Their use is spurring legislative fights in leading tech-industry states.
Employers see noncompete agreements as a "low-cost measure to bind their workforce," said Massachusetts State Rep. Lori Ehrlich (D-Essex), in an interview. She has been trying to get noncompetes banned in that state for years.
The use of noncompete agreements may be increasingly common.
One recent survey, with more than 11,500 respondents, that was conducted by three law professors found that about one in five workers have signed noncompete agreements.
"They have been controversial forever," said Norman Bishara, a law professor at the University of Michigan, and one of the researchers reporting on the data. "They are clearly anti-competitive, so courts have always looked at them kind of askance because they are on their face designed to restrict competition," he said.
But courts do look at competing factors, Bishara said. noncompetes go back many years, and stem from issues where, for instance, a former bakery employee sets up a competing bakery across the street.
Bishara, along with fellow law professors Evan Starr at the University of Maryland, and J.J. Prescott also at Michigan, are working on a paper on noncompete agreements, but a final conclusion awaits.
The answer, at least to opponents of noncompetes, seems apparent in the case of California, which has long banned them. The state continues to see tech sector growth, for example, in most recently by automakers building connected and self-driving vehicles. But Bishara cautioned that there are many factors, such as access to capital, contributing to California's success.
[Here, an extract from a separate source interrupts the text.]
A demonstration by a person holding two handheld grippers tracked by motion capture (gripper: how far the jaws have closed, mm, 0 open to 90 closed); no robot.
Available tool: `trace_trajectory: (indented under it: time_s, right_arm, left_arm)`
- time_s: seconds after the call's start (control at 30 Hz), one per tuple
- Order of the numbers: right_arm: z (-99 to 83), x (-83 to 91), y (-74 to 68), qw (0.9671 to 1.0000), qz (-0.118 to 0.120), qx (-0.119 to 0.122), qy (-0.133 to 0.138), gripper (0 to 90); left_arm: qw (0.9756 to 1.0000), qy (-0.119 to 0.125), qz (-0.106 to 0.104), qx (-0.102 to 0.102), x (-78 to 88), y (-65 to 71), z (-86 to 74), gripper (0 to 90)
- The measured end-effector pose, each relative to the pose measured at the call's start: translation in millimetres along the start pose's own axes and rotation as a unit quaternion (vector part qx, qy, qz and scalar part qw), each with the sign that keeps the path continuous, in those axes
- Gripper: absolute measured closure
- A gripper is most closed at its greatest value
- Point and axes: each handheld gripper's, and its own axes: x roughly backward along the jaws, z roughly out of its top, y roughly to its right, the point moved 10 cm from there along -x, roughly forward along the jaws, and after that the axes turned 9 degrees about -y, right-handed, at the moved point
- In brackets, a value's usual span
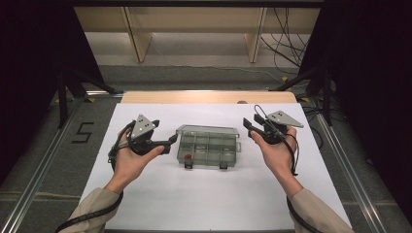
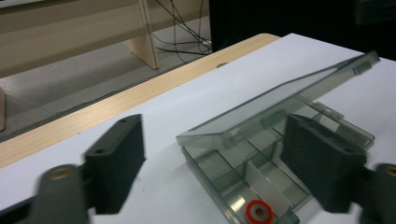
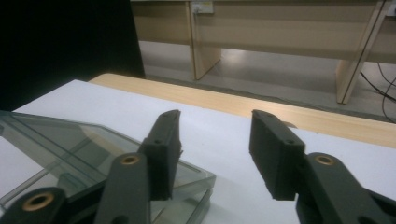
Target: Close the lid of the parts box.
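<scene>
A clear grey compartment box (image 1: 208, 148) lies in the middle of the white sheet, its lid (image 1: 208, 130) lifted part way at the front. A small red ring (image 1: 188, 156) rests in its front left compartment. My left gripper (image 1: 171, 141) hovers just left of the box with its jaws spread apart and nothing pressed between them. In the left gripper view the raised lid (image 2: 275, 100) and the red ring (image 2: 259, 212) lie beyond the left gripper (image 2: 219, 163). My right gripper (image 1: 248, 125) is open beside the box's right end. In the right gripper view the right gripper (image 3: 215, 149) stands above the lid (image 3: 70, 140).
The white sheet (image 1: 194, 199) covers a wooden table whose far edge (image 1: 209, 97) is bare. Beyond it are desk legs (image 1: 138, 39) and loose cables (image 1: 286, 43) on the floor. Dark curtains flank both sides. A "5" marking (image 1: 82, 132) is on the floor at left.
</scene>
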Motion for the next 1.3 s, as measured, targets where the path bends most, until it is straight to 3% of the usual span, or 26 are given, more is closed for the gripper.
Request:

In Washington state, home to Amazon and Microsoft, state Rep. Derek Stanford (D-Bothell) is attacking noncompetes in legislation (HB 1926) that would restrict their use. His bill received a key committee approval this month and faces one more committee vote before advancing to a vote by the full House.
Stanford said he has heard from programmers and others in the tech sector -- "quite a few and very loudly," he notes -- who are upset with these agreements.
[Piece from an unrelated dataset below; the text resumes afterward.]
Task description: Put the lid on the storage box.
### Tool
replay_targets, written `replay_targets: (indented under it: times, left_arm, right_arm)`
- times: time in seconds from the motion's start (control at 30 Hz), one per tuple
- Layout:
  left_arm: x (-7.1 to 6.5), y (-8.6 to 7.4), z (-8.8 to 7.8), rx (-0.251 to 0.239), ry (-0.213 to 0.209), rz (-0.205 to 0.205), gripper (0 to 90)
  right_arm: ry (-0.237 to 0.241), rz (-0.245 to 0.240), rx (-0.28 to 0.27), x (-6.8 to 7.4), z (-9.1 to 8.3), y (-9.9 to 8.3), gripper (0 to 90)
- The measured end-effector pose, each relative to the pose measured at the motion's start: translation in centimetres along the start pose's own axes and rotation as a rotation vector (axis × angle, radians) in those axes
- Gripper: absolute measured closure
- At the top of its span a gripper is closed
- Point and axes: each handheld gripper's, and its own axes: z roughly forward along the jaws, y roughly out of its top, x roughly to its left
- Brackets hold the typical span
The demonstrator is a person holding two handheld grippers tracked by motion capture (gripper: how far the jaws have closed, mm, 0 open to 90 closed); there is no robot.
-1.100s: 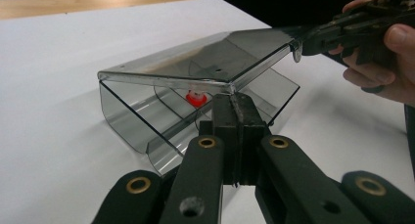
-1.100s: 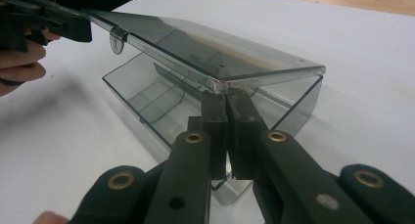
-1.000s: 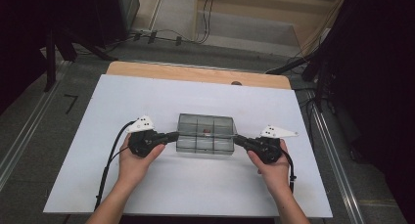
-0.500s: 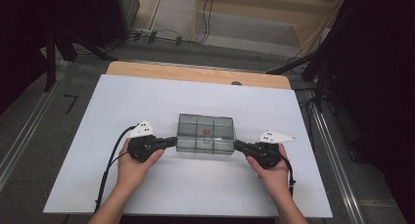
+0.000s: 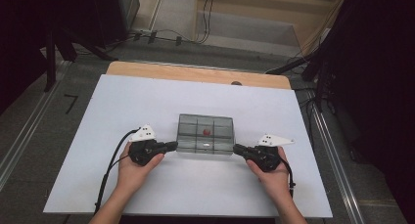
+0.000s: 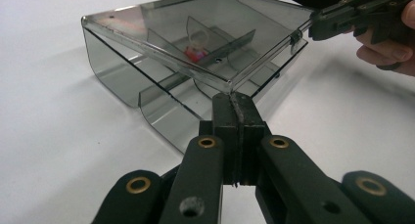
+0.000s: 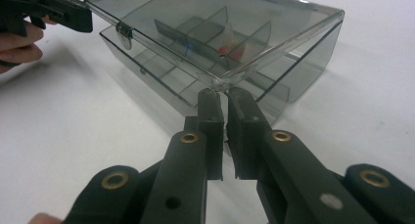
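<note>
A smoky clear compartment box [image 5: 205,145] sits mid-table with a small red thing [image 5: 207,132] in one cell. Its hinged lid [image 6: 147,33] stands slightly raised over the base [image 6: 112,67]. My left gripper [image 5: 173,145] is at the box's front left corner; in the left gripper view it [image 6: 234,99] is shut on the lid's corner. My right gripper [image 5: 236,148] is at the front right corner. In the right gripper view its jaws [image 7: 220,93] show a narrow gap and pinch the lid's other corner [image 7: 221,83]. The red thing [image 7: 226,49] shows through the lid.
The box rests on a white board [image 5: 122,101] with a wooden strip [image 5: 195,75] along its far edge. Cables lie on the floor [image 5: 161,35] beyond the table. Dark stands flank both sides. White surface lies open all around the box.
Both hands have slid a little toward the person's side of the table. The box has stayed in place.
</note>
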Motion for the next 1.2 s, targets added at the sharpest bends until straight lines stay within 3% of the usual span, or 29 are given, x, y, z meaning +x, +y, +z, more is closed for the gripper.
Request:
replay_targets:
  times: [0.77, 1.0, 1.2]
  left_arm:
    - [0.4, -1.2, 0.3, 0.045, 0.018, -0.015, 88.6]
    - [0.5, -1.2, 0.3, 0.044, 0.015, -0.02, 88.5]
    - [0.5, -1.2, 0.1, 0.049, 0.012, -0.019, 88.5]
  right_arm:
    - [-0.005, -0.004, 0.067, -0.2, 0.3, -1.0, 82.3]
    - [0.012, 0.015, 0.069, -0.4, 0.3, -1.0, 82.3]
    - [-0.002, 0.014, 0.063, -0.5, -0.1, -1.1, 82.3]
A major problem with noncompetes is the uncertainty they create, Stanford said. "It is essentially unknowable at the time you sign a contract what exactly is the standard you will be held to when you leave," he said, in an interview. Employees, "can't really be sure if they are complying or not."
In Massachusetts, opponents of noncompetes have packed hearings to support legislation that would ban the agreements, Ehrlich said.
"The strongest argument for reform is the damage it is doing to individuals," Ehrlich said "It derails their careers, it damages them financially, and it creates a situation where they are told they cannot work."
Even if an employee is laid off, a noncompete can still apply, the lawmaker said.
"The larger implications are economic," Ehrlich said. The agreements are hindering competition, she said, "especially by not allowing people to innovate and start their own business through overuse of these agreements. I think it would really bolster the economy to reform these," she said.
"We're hearing stories from all sectors of the economy, where employees are stuck in noncompetes and unable to work in the field they are trained in -- sometimes for years at a time," Ehrlich said.
Ehrlich co-authored legislation this session that seeks a ban on noncompetes, but in the last session a compromise bill limited noncompetes to people making at least $150,000, on the presumption that they have the financial wherewithal to hire legal counsel.
Stanford, as well, would like a ban, but the bill approved by a key committee this week doesn't go that far. The bill would eliminate noncompetes for temporary workers and independent contractors and in cases where an employee is laid off. It also would make it difficult for a noncompete to extend past a year.
One critical aspect of the bill is a restriction it imposes on a court. Stanford said employers will sometimes include a broadly written noncompete agreement and that courts have the ability to change the agreement to make it "whatever they feel is reasonable," he said. If the court changes the agreement, it still leaves employees on a noncompete hook, and the employee may even be responsible for covering the employer's legal fees. Stanford's bill would prevent courts from changing the noncompete.
Stanford said the bill's provision will encourage firms to be "much more clear and reasonable" in their noncompetes, and limit them, as well, to high-level employees.
The Washington Technology Industry Association, a trade group, opposes Stanford's bill.
"Nobody really likes a noncompete until they have intellectual property to protect," said Michael Schutzle, the association's CEO, in an interview. He said state laws in Washington already restrict the use of noncompetes.
"For our industry, it is unnecessary to create a piece of legislation that essentially codifies how the state of Washington already works and then takes away the one piece of small protection that still does exist for our industry," Schutzle said.
But Stanford's arguments are backed by anecdotal examples of broadly applied noncompetes in Washington. In particular, Amazon required warehouse workers to sign a noncompete agreement, The Verge reported last year. The clause, reportedly removed, underscores the idea that noncompetes are being broadly used as boilerplate in all types of employment agreements.
Employees taking a new job will sign what is put in front of them, said Joseph Kroeger, a partner in the labor and employment group at Snell & Wilmer. But for those employees with noncompetes who want to seek a new job, he recommends discussing it with the employer.
"Companies appreciate it when employees are upfront and above board and they usually reciprocate," Kroeger said.
The employees that may face trouble are those who tell employers, that "I'm leaving, and I haven't thought about what's next" but two days later their LinkedIn profile is updated with the name of their new employer, and it is a competitor, Kroeger said.